During sentencing, people on the public benches wiped away tears as Charlene's mother, Mary Ogilvie, her voice trembling, read out an emotional victim-impact statement.

Mrs Ogilvie said: "Charlene was my only child. I am a mother now but I do not have my child. Everything near and dear to me was taken away that night.

"I'm haunted by the memories of her being buried.

"She was my only child and my entire world. She's on my mind 24/7. As a family, we are in pain."

She said she still suffered from depression, nightmares, and anxiety, and was on medication.

In a victim-impact statement read by his sister, because he was too upset to do so, Dan Reaveley, who also suffers from post-traumatic symptoms, said he had contemplated suicide, but knew he had to keep living for the sake of their four children, who were 10, six, four and one when their mother died.

He compared Charlene's death to the loss of his sight.

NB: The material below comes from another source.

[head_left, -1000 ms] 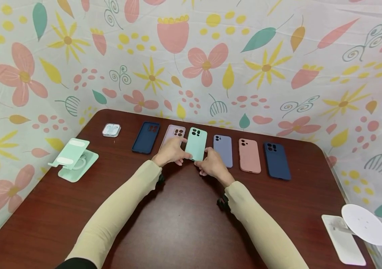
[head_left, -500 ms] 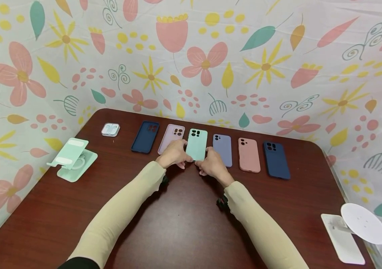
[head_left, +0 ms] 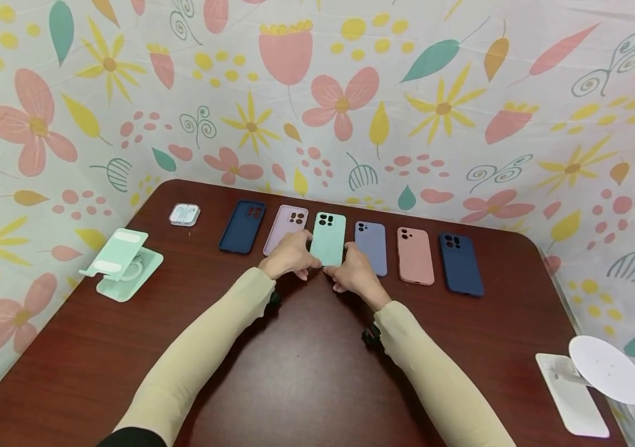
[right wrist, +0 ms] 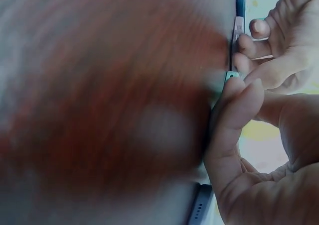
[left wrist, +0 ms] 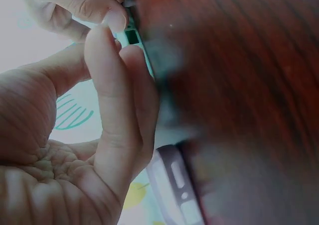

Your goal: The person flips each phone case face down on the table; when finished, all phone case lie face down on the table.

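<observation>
From where I stand, the head view has a dark red-brown bench [head_left: 295,385], glossy and wood-grained with rounded corners, six smooth, matte cases lined up along its far edge. The mint-green phone case [head_left: 328,242], a rounded rectangle with camera cutouts, lies midway along that edge. The left hand [head_left: 292,253] pinches its near left corner; the right hand [head_left: 354,273] pinches the near right one. A lilac case [head_left: 280,230] and a periwinkle case [head_left: 370,248] flank it. Toward the left edge sit a clear, square box [head_left: 185,215] with something white inside and a hinged mint stand [head_left: 121,264]; a white stand [head_left: 607,370] with a round disc sits by the near right corner.

In the left wrist view the left hand's fingers are bent at the mint rim, which has a dark, rectangular opening. The lilac wall has a long slot and a round hole.

In the right wrist view the right hand's thumb and finger come together at the mint edge. The periwinkle wall shows a row of small holes.
</observation>
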Demonstrator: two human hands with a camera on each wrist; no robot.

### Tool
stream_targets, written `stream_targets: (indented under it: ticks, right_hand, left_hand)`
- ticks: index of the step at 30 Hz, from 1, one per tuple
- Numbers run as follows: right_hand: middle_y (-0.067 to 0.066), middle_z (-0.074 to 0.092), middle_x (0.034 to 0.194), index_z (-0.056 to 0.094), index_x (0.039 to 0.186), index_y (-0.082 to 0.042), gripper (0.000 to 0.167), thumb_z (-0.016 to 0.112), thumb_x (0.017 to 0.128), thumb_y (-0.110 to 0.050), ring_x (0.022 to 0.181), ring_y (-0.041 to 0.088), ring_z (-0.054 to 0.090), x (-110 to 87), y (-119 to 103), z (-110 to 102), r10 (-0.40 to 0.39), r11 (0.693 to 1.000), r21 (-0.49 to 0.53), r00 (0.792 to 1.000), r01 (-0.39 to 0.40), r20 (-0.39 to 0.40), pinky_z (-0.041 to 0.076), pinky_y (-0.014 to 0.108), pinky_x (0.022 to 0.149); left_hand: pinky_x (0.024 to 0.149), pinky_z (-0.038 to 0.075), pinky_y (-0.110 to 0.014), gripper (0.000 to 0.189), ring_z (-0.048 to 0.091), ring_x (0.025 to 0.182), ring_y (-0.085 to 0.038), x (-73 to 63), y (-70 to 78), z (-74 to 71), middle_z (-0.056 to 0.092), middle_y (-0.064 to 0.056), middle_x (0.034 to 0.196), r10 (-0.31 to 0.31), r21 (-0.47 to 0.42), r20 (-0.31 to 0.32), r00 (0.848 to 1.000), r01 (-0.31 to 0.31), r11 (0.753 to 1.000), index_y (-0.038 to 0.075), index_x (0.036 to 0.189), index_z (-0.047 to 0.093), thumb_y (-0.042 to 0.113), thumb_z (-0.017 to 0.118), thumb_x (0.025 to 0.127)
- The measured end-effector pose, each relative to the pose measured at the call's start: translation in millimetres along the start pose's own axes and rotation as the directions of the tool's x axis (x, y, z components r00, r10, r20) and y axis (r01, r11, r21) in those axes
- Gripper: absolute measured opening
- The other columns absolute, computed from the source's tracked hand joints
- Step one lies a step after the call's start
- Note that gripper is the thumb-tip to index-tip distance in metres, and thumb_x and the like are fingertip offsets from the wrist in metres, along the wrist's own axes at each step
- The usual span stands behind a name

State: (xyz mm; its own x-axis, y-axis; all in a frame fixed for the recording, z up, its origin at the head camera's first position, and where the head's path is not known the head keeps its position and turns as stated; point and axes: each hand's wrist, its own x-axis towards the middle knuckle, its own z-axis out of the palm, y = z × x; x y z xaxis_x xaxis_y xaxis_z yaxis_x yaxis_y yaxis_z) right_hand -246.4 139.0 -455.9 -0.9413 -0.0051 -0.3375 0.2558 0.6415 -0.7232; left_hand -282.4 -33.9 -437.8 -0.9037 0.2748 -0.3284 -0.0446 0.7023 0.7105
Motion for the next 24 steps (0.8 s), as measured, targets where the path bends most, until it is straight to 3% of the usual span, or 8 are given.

Mr Calimbahin said: "Mr Sater took my leg and my job, but more importantly he took my future."

Ms Cruz's mother said that she felt as if her life had ended.

Sater's trial heard that he had run up a £50 bar bill drinking spirit doubles along with two "Jager Bombs" and other shots.

Prior to sentencing, he told reporters: "There's got to be a positive way to come out of this and become a better person."